Not that I really have a ton of interesting things to say. I turned in that big paper and small web project on the 2012 London Olympics that I was procrastinating so violently in the last few posts, and I feel good about them (well, the paper, anyway...the project was kind of thrown together, but I was proud of myself for learning how to make a webvideo in the span of three hours). I also had a stupid presentation for American history that actually went better than I thought (we got a 60 on it...I know that would be a D in America, but in England, a 60 is the equivalent of a B+. Go figure). Since all of that, I've been shooting all around campus trying to get answers about my potential UEA transfer, running errands in and around Norwich, fighting with the Royal Mail, giving a walking tour of Norwich in the rain, and visiting Emma in Cambridge. This week, I'm going to London on Wednesday to see Phoenix (!!!), coming back for classes on Thursday, and then training up to Scotland with Dickinson friends on Friday for the weekend. And that's only this week: these next two weeks are so jam-packed with travel I can't even see straight, but I'm excited, and it's the perfect time, since once I get down to doing this stupid American history paper, there's an unusual lull in coursework.
However, it's not a long-winded Chelsea blog post without a bulleted list. Hi-ho!
-The clocks changed in England on Sunday (yesterday), so it now gets dark at 5PM as opposed to 6PM. And it's October. I've been told that in December, the sun can set as early as 2 or 3PM and rise as late as 11AM. I actually find this quite cool, since I've never been one of those people emotionally affected by the weather, but it just means I have to be more careful about how late I'm out by myself, since it gets dark so early.
-There was a rare Beatles photo show at a random little art gallery in Norwich last week, so of course I went. It was £5 to go, but I just had to. The guy that owned the gallery was there, and he was talking to me as if I was a potential customer, telling me all the prices of the photos listed didn't include framing costs or VAT (tax).

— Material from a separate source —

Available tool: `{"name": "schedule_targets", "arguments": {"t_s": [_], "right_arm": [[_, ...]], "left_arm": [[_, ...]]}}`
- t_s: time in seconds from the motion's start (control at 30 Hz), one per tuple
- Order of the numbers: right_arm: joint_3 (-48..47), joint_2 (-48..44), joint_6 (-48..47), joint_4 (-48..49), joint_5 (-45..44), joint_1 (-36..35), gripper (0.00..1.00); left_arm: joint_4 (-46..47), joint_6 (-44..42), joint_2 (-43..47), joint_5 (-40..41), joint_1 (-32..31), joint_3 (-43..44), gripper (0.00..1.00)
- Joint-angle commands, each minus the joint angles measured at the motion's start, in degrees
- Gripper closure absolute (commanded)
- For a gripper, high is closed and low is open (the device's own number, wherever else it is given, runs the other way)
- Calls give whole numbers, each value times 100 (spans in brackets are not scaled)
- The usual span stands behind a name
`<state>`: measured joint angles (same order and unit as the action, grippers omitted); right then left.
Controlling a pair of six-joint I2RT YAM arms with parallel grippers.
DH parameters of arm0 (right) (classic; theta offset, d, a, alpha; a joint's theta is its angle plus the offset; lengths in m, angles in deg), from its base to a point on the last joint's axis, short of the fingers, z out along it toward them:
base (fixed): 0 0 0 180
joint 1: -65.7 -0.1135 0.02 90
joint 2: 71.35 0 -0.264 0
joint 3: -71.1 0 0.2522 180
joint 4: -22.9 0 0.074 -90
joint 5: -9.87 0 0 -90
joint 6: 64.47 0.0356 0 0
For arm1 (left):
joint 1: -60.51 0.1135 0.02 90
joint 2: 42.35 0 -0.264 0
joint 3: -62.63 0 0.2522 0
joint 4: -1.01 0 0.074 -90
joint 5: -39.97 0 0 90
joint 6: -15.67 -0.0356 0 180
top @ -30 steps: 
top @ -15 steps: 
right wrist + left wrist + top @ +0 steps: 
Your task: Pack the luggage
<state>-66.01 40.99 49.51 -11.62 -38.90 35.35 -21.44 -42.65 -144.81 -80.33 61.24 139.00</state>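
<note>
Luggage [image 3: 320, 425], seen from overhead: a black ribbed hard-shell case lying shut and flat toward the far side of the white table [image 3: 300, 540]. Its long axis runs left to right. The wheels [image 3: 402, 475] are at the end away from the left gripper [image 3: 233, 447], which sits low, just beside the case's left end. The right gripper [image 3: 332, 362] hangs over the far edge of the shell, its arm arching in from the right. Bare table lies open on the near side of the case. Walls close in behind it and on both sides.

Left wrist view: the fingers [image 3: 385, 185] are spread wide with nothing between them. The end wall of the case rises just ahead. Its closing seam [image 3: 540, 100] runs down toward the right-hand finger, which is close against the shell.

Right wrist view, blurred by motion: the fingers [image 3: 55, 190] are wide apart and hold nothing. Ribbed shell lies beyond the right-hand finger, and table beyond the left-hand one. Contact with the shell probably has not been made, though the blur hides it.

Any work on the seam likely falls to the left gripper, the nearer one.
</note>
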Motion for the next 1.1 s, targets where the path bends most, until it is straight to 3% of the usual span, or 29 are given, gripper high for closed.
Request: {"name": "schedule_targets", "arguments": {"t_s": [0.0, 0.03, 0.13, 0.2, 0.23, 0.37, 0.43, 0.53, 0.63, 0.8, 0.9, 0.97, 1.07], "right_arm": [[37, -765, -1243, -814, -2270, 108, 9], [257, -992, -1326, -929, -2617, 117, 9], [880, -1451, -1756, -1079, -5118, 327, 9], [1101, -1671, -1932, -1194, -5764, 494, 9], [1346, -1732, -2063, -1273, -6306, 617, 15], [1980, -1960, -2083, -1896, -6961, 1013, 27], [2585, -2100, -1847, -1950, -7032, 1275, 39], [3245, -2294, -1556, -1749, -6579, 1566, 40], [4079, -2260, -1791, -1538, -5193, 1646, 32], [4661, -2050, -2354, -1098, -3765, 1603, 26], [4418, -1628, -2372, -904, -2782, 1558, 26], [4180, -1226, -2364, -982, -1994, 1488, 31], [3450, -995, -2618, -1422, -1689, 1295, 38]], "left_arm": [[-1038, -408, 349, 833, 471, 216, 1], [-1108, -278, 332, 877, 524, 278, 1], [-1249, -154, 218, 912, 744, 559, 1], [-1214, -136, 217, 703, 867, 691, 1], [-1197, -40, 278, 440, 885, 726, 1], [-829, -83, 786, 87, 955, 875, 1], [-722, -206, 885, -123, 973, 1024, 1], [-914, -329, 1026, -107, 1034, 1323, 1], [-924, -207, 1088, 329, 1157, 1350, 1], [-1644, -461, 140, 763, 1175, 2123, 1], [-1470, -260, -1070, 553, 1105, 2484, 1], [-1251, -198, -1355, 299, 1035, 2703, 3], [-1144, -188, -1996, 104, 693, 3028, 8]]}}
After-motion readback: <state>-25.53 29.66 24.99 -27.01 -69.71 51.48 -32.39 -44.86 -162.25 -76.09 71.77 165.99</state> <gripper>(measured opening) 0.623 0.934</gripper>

Believe me, mister, if I had the money to buy a £1000 signed photo of the Beatles from the Mad Day Out in 1968, I would, but I think my UEA sweatshirt and American accent should have told you that I was a poor interational student that's just nerdy about the Beatles.
-My lovely flatmate Rosie and I have been slowly making our way through season 1 of both 24 and the West Wing, shows I've been meaning to get into for years. Unfortunately, the stupid UEA library only lets you take out DVDs for one night, so we have five-hour-long marathons every night and renew the discs we don't finish the next day. I can see myself becoming a total West Wing nerd.
-Because no one really reads this blog, I feel like I can talk pretty freely about my process of trying to transfer to UEA (it's not exactly strictly confidential, but I'm not too keen on Dickinosn finding out about my plans too soon, and I don't like telling everyone my big plans before they're set in stone). Apparently, the two professors I have on my side are quite optimistic about it all, but ever since I found out that I need to be granted several academic concessions to have my Dickinson course credits count at UEA, I've been a bit nervous. That might seem obvious to everyone else that it would be necessary, and I assumed it would be necessary, but basically it's not up to individual people that decide if my Dickinson courses were good enough to transfer: it's a computer program. If my credits and number of courses don't match up with what's required, the computer might just throw it out and say "no," and then I'll have to go in and fight individual people to get on my side all over again. If I don't have an answer by the beginning of January, I might go insane.
-I've decided that if I'm staying at UEA, I'm going to buy myself a proper phone to last me the following year and a half. Nothing against the cheap one I have, but...I can't text on a regular number pad anymore. Once you go QWERTY, you can never go back. I'm like a monkey on crack when I try to text, and it takes me upwards of 5 minutes to send out a simple message. I'm a fan of the LGKS360, which is a perfect combination of touch-screen and QWERTY buttons.
-Because I'm actually (mostly) enjoying myself at university for the first time in ages, all of a sudden, my Wooster years feel very far away and long ago. In the process of applying to UEA, I had to dig up the saved PDF file of my old Common App to get accurate SAT and AP scores off of it, and I couldn't even remember writing some of the things on there, let alone doing them. I took the math SAT II? I barely remember taking the SAT IIs. It was strange to look back on all the technical (and therefore kind of useless) statistics of high school like that...very few of my Wooster memories have anything to do with academic material I learned in a classroom. I learned time management, responsibility, and a good liberal arts base, among countless other valuable things, but I've forgotten almost every essay, project, test, presentation or other pieces of work I produced there. At one point in my life, I knew all the major English kings in order and what they did thanks to Ms. Maxwell's AP European History class, but now I just remember a few odd inside jokes from the classroom and perhaps some of the stranger facts included in our textbook. I guess that's what gets me about education: there's all this song and dance about the actual information you learn in the classroom, but rarely do you ever need to use any of that stuff again, so you forget it. During my transfer process, I've been thinking a lot about the ideology of education, so expect a blog post about that soon.